Charted: Automotive Exports

Imported Audi and VW cars
Photo: Matthias Balk/Getty Images

Author: John Mayhead

Tariffs are a very hot topic at the moment. Whatever today’s rate emerging from the White House may be, the impact on the world’s automotive industry could be great, especially in Mexico and Canada which share borders with the USA across which cars often move many times during construction. Press attention has tended to focus on these imports and exports, but the number of cars arriving and departing by sea into the US isn’t insignificant and also worthy of analysis, as is the overall size of the UK car industry.

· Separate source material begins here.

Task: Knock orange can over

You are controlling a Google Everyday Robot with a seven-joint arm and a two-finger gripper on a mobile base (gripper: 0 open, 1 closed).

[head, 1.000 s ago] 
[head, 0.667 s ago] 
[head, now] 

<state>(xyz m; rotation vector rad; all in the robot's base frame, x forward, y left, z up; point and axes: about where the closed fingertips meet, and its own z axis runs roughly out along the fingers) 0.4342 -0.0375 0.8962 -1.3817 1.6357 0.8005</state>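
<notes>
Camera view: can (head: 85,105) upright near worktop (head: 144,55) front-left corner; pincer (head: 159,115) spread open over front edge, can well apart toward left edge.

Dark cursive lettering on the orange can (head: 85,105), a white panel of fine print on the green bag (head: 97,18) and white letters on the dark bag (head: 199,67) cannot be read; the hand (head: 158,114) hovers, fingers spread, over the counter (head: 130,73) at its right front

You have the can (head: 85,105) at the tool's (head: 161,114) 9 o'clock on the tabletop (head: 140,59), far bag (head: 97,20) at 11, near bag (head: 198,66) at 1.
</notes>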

According to the Society of Motor Manufacturers and Traders (SMMT), the UK produced 761,598 cars in the year to February 2025, of which around 83 percent were exported. That sounds big, but it’s around 4.5 times smaller than Germany, the EU’s automotive powerhouse, that builds around 3.4M car per year. It has been dropping in recent years, too: UK production has roughly halved since February 2019 and domestic production was down by a third in the last 12 months.

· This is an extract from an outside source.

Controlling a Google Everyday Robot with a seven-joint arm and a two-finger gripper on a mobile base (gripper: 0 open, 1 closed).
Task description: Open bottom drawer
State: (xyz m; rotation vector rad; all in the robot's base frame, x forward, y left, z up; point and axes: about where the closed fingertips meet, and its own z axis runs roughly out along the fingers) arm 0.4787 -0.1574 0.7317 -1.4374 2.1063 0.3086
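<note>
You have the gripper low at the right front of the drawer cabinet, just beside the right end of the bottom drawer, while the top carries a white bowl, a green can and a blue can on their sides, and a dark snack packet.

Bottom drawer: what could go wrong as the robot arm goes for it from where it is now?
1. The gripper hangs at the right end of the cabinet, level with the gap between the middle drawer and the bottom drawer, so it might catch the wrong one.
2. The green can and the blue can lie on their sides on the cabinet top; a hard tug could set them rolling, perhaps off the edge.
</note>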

America is the destination for just under 17 percent of UK automotive exports, around 105,000 cars per year, and the average value per car is high: around £79,000 compared with the German export mean of about £39,700. When Hagerty tracked which new cars were shipped from the UK into the US in 2024, four premium manufacturers account for over 22,000 (nearly one quarter) of them: Aston Martin, Jaguar Land Rover, Rolls-Royce and McLaren. The latter shipped 1132 cars in 2024, of its published 4863 global production figures. UK automotive exports may be relatively small, but they are high value and not insignificant.

When shipping data for older cars is analysed, it’s clear that the flow of cars in and out of America are two very different markets. The February 2025 12-month average imports of all cars over three years old into the USA by ship totalled 2334 cars and the sources are dominated by the big industrial nations of Japan, Germany, South Korea and the UK, plus a significant number shipped internally from other ports in the US. Many of these are true classics: 90 percent of all Japanese imports and 82 percent of UK imports were over 25 years old.

Contrast this with car exports: the same 12-month average for February 2025 records 60,444 +3-year-old cars shipped out from the US, with the top five destinations being Georgia, the UAE, Lithuania, Nigeria and Libya. Just 1248 were over 25 years old of which the most, 166, went to Germany.

These charts tell a story: high-quality cars, both new and classic, in to the US from other large economies; ‘second-hand’ cheap cars shipped out to smaller nations that may have more evolving economies. The result of the tariffs may be to change this balance; I’ll return to this story in a few months once the impact is felt.